[Instructions to follow] Please print the full listing below exactly, but not the pictures in it.

-- Opening Marker --

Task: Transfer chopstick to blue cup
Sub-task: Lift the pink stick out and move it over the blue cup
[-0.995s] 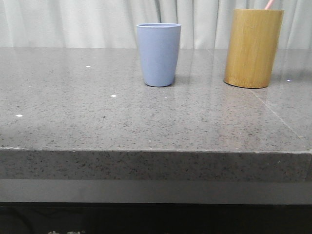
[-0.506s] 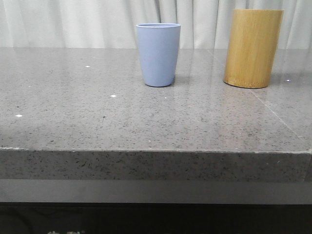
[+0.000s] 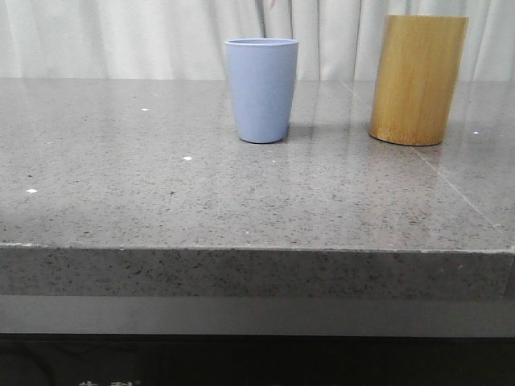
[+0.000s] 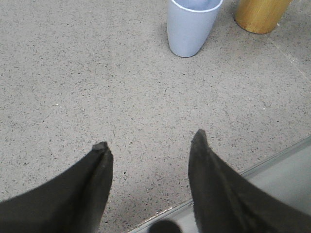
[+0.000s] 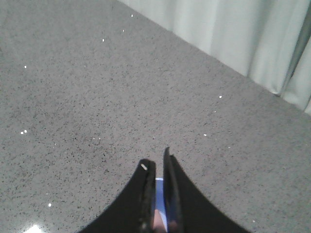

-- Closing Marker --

[Response to this task]
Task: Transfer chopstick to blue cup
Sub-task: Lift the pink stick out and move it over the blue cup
[-0.995s] 
[-0.506s] 
[+0.000s] 
[+0.000s] 
[+0.000s] 

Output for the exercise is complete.